A subject that came up between me and k-man was fighting relating to bullying. I know most bullies are insecure and easily intimidated, but that's not the case for some. And, when avoidance, deescalation, and other self defense tools fail, you are in a sticky situation.

My view is you never know what someone is capable of, especially someone that goes out looking for trouble. Some people don't need a motive! They just act to act. If he/she forces you into a fight, you don't know if it was premeditated the night before, if it was unmotivated and he/she was looking for an easy target, or if (s)he just has a bad temper and wants to get revenge. You don't know what is going through his/her mind, what is in his/her pockets, ect. If they don't back down, I would come to treat the situation as if my life were on the line, because imho, it probably is. If nothing is stopping him/her from fighting a reluctant opponent, what is stopping him/her from raping, kidnapping, and/or killing you?

I know that this is the extreme side of things, and only a minority of bullies are actually like this, but I think it's still worth discussing. I feel that we take bullies too lightly here sometimes. *What are your thoughts?*


----------



## K-man (Jan 8, 2014)

Bullying is pretty specific as a type of asocial violence. In fact it is often the threat of violence rather than actual violence.

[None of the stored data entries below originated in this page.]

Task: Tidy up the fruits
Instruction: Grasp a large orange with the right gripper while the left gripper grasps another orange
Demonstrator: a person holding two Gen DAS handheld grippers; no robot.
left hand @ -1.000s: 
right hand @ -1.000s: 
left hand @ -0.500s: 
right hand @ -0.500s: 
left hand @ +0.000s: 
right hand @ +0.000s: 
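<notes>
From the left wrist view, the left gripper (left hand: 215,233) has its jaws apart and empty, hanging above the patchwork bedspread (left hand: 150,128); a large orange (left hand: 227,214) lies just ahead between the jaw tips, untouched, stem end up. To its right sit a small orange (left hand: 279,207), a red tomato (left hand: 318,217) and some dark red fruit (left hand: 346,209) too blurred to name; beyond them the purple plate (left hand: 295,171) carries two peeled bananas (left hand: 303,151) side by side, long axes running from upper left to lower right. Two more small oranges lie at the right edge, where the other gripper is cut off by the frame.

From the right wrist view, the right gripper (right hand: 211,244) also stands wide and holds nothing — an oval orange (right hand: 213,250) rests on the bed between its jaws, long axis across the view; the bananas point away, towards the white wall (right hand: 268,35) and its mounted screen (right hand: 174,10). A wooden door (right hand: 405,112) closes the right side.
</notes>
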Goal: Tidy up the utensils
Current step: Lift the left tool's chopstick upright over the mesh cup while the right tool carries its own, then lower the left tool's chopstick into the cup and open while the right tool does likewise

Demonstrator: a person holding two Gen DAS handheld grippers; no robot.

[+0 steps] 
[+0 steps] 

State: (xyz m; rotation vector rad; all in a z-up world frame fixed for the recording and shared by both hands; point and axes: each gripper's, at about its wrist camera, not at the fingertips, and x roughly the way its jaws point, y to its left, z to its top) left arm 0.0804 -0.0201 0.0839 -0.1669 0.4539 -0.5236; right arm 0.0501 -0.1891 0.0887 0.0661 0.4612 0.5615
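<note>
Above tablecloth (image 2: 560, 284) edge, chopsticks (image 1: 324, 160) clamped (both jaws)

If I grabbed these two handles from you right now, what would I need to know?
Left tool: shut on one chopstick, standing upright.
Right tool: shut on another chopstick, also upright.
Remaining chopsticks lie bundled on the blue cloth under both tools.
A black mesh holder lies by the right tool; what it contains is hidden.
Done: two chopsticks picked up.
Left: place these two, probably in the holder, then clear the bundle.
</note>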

It is also normally restricted in that the bully would almost always know his/her victim or at very least the group of people being intimidated. Raping, kidnapping and murder are totally unrelated to bullying.



> Bullying is the use of force, threat, or coercion to abuse, intimidate, or aggressively impose domination over others. The behavior is often repeated and habitual. *One essential prerequisite is the perception, by the bully or by others, of an imbalance of social or physical power. *Behaviors used to assert such domination can include verbal harassment or threat, physical assault or coercion, and such acts may be directed repeatedly towards particular targets.
> http://en.wikipedia.org/wiki/Bullying



I don't know where you got the impression that bullies are 'easily intimidated'. Bullies by the very definition are the ones doing the intimidating but they will usually leave alone those who are strong enough to stand up for themselves. Of course bullies exist in the home and workplace too but for this discussion I'm thinking more of the physical bullying. Is does exist in some workplaces, more likely to be the trade type businesses but the most common place would be the schools because of the age and size differences.

De-escalation would be pretty difficult in most situations too because normally you don't hold any aces. Possibly explaining that your SAS brother, on leave from Afghanistan, is picking you up from school in 30 minutes might be one option. Normally though you do what is demanded or you get thumped, not usually even severely beaten. Avoidance would always be the first option but not always possible.



> QUOTE ... drewtoby
> Some people don't need a motive! They just act to act. If he/she forces you into a fight, you don't know if it was premeditated the night before, if it was unmotivated and he/she was looking for an easy target, or if (s)he just has a bad temper and wants to get revenge. You don't know what is going through his/her mind, what is in his/her pockets, ect.


This is nothing to do with bullying. Bullying is not picking a fight. Bullies normally posture but the do not want to fight. They use the threat of fighting which is why bullying always has a weaker or perceived to be weaker victim.
Self Defence training includes teaching you how not to look like a victim. Revenge has nothing to do with bullying either.



> QUOTE ... drewtoby
> You don't know what is going through his/her mind, what is in his/her pockets, ect. If they don't back down, I would come to treat the situation as if my life were on the line, because imho, it probably is. If nothing is stopping him/her from fighting a reluctant opponent, what is stopping him/her from raping, kidnapping, and/or killing you?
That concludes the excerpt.